What you will do.
Set down the material exactly, keeping every line whole.

Given information.
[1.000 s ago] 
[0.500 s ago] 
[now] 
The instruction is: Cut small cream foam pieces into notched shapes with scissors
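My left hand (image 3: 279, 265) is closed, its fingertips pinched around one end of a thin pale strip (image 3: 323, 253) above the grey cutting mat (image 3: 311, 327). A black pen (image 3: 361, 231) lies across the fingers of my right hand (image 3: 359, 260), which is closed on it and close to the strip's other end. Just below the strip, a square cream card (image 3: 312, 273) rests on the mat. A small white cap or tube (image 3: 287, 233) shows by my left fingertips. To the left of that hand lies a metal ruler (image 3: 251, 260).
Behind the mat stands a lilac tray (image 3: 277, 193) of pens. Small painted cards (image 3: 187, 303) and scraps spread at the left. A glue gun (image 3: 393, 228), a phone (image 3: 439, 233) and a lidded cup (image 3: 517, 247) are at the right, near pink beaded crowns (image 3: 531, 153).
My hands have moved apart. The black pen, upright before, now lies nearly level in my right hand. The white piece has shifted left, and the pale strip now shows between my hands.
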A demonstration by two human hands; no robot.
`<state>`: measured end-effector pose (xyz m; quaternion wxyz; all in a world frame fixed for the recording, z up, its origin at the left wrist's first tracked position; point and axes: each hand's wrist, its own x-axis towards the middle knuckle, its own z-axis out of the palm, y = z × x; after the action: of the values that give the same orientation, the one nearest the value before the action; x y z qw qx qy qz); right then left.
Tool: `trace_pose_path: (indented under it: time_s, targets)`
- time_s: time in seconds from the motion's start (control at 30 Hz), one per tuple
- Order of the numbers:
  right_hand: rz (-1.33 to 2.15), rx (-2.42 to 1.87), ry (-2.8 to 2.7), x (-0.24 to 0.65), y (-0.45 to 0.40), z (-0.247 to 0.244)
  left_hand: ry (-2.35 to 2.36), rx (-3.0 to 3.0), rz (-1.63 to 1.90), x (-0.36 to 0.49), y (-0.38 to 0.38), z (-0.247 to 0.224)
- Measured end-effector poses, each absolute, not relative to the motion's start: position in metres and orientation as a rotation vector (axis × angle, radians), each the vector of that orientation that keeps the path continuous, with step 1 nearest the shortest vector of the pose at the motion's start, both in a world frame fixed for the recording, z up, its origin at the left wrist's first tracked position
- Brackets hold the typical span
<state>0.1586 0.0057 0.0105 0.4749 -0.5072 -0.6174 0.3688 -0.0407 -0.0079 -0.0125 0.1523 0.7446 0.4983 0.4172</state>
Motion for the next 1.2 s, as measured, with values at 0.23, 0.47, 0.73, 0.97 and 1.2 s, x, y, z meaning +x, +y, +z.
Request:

Answer to this problem.
[1.000 s ago] 
[0.500 s ago] 
[now] 
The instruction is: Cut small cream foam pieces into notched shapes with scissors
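My left hand (image 3: 279, 265) is closed, its fingertips pinched around one end of a thin pale strip (image 3: 323, 253) above the grey cutting mat (image 3: 311, 327). A black pen (image 3: 361, 231) lies across the fingers of my right hand (image 3: 359, 260), which is closed on it and close to the strip's other end. Just below the strip, a square cream card (image 3: 312, 273) rests on the mat. A small white cap or tube (image 3: 287, 233) shows by my left fingertips. To the left of that hand lies a metal ruler (image 3: 251, 260).
Behind the mat stands a lilac tray (image 3: 277, 193) of pens. Small painted cards (image 3: 187, 303) and scraps spread at the left. A glue gun (image 3: 393, 228), a phone (image 3: 439, 233) and a lidded cup (image 3: 517, 247) are at the right, near pink beaded crowns (image 3: 531, 153).
My hands have moved apart. The black pen, upright before, now lies nearly level in my right hand. The white piece has shifted left, and the pale strip now shows between my hands.
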A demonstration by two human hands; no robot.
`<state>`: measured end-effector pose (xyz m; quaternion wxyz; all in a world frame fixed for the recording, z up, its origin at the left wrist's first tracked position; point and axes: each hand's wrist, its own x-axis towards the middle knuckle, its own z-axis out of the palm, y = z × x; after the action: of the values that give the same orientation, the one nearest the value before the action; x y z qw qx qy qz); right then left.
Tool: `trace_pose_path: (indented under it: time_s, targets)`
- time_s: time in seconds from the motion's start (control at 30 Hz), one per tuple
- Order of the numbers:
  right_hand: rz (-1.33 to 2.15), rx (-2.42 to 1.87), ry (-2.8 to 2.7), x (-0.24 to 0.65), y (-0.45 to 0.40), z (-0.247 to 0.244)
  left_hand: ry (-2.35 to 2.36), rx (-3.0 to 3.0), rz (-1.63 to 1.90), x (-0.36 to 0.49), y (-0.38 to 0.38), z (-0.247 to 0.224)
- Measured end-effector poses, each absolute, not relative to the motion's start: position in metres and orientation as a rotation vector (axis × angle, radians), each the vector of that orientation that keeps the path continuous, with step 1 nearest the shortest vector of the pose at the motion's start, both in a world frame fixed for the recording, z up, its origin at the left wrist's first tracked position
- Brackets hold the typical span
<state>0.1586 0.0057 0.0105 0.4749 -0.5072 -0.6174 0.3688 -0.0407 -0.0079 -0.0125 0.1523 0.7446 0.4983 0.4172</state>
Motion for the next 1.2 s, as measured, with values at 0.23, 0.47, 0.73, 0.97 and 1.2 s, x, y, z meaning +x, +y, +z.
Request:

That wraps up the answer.